Men who are willing to feel make this a better world, while men unwilling to feel can destroy our world.
As I saw the President of the United States make fun of the tears of Senator Chuck Schumer recently, I’m reminded that we are indeed at a time of new beginnings and opportunities. Will we collectively be willing to feel, or will we stuff it all down? Of all the things our country needs, a bully in the White House isn’t one of them.
Schumer got emotional and teary while speaking about the President’s travel ban, calling it “mean-spirited and un-American.”
The next day Trump said, “I’m going to ask him who was his acting coach, because I know him very well. I don’t see him as a crier.” He added, “There’s about a 5% chance that it was real, but I think they were fake tears.”
I don’t know Senator Schumer very well, but I’ve seen him in tears speaking before. I admire his sensitivity and willingness to show his emotions. That is they type of politician I want representing me. With literal life and death issues being considered, our leaders should have some emotion about what they are doing and be comfortable enough to express them. I encourage more men to take a stand emotionally, regardless of Trump’s research into the probability of real or fake tears.
That same day I was struck by Tom Brady tearing up when answering a question at Super Bowl Opening Night festivities.

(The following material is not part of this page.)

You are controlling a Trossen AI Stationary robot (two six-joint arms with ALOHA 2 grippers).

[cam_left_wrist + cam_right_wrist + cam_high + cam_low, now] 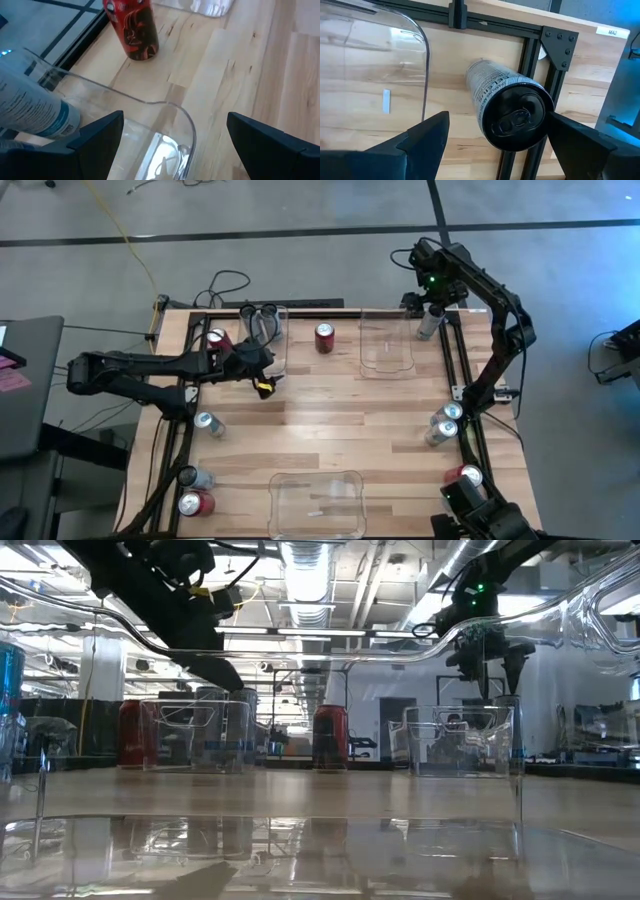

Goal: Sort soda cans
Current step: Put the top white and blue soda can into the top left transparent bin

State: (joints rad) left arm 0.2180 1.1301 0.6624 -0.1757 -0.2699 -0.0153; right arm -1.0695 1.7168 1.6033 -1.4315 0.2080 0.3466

The question, “Many people say you’re their hero, but who’s your hero?” came from a 7-year-old boy. The boy, Joseph Perez, won a contest to be there and he asked the one question that got an emotional reaction from Tom.

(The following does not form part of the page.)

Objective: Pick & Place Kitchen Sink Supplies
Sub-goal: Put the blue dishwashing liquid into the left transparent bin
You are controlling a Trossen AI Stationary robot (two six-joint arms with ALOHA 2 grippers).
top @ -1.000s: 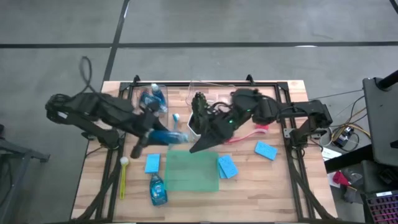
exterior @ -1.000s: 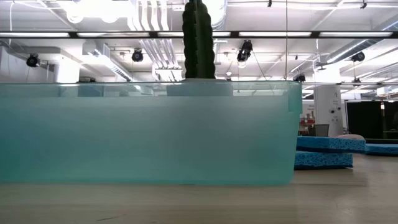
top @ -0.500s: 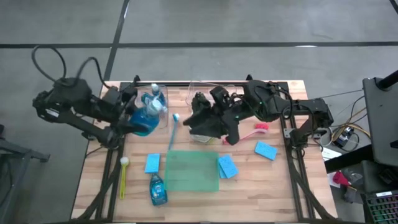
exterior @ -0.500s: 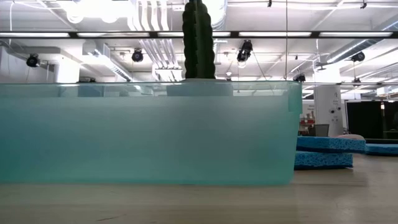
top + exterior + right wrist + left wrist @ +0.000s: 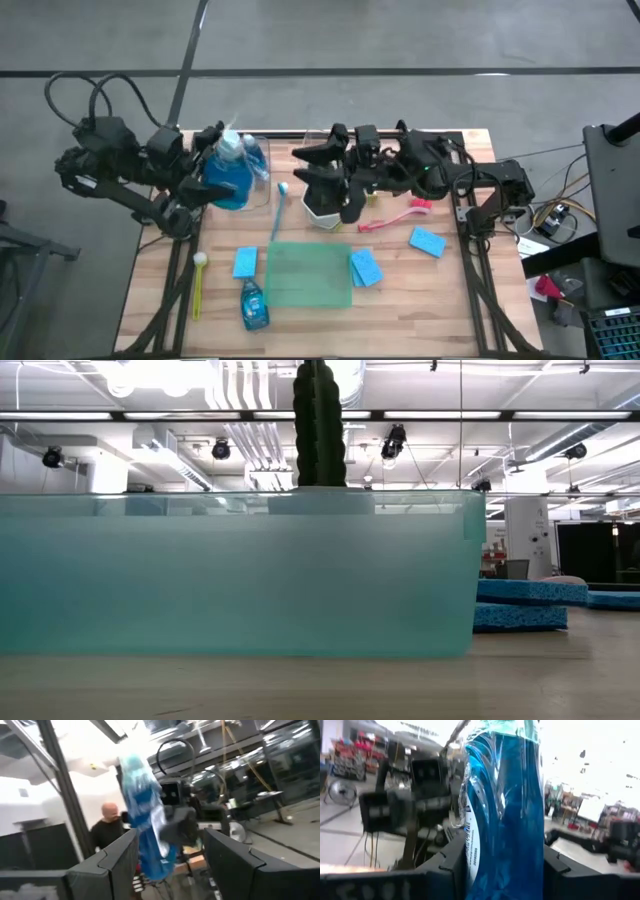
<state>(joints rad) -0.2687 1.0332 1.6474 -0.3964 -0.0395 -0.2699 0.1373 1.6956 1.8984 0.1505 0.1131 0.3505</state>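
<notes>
The left gripper [image 5: 205,180] is clamped on a soap bottle [image 5: 229,175], holding it above the table's [image 5: 470,300] far left corner; in the left wrist view that bottle [image 5: 505,815] fills the space between the 2 fingers [image 5: 452,865]. A 2nd bottle [image 5: 254,158] lies on the table just beyond it, near the far edge. A 3rd bottle [image 5: 252,304] lies near the front edge, left of the green mat [image 5: 308,274].

The right gripper [image 5: 330,172] hovers over the cactus pot [image 5: 322,208] at the middle of the far half. Its fingers [image 5: 105,865] stand apart with nothing between them; past them the right wrist view shows the held bottle [image 5: 147,825] in the left gripper and a person [image 5: 107,830] in the room behind.

A blue brush [image 5: 277,210] lies between the held bottle and the pot, its head toward the far edge. A pink brush [image 5: 395,214] lies right of the pot. A yellow brush [image 5: 198,282] lies along the left edge.

1 sponge [image 5: 245,262] lies just left of the mat, 1 sponge [image 5: 365,267] touches the mat's right edge, and 1 sponge [image 5: 427,241] lies toward the right edge.

In the low view the mat [image 5: 235,575] blocks most of the table, with the cactus [image 5: 318,422] rising behind it and sponges [image 5: 520,605] to its right.
</notes>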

“Who’s my hero? That’s a great question. I think my dad is my hero, because he’s someone I look up to every day, and uh…” Brady said, drifting off as his eyes welled with tears. He looked down, fiddled with his microphone for a moment, and looked back at the young reporter for a day before adding “My dad.” See the video here. It is these moments of authenticity that make me think so highly of Tom Brady rather than any of his football stats.
Is the Internet already ablaze with people making fun of Brady for crying? Certainly. Would people do that if it was their dad, son, husband, brother or best friend? I doubt it.
In the past, I have made fun of guys for crying too. That was because mocking someone else was so much easier than looking at my own emotions. A man in tears can be a man at his bravest, at his most authentic, and his most powerful. It is not a man to ridicule, and I believe anyone who does is only ridiculing themselves.
In 2009, the Dalai Lama said, “The world will be saved by the western woman.” I don’t doubt that, but if more men were willing to feel – to fully feel all of their emotions – the world might not be in such need of saving.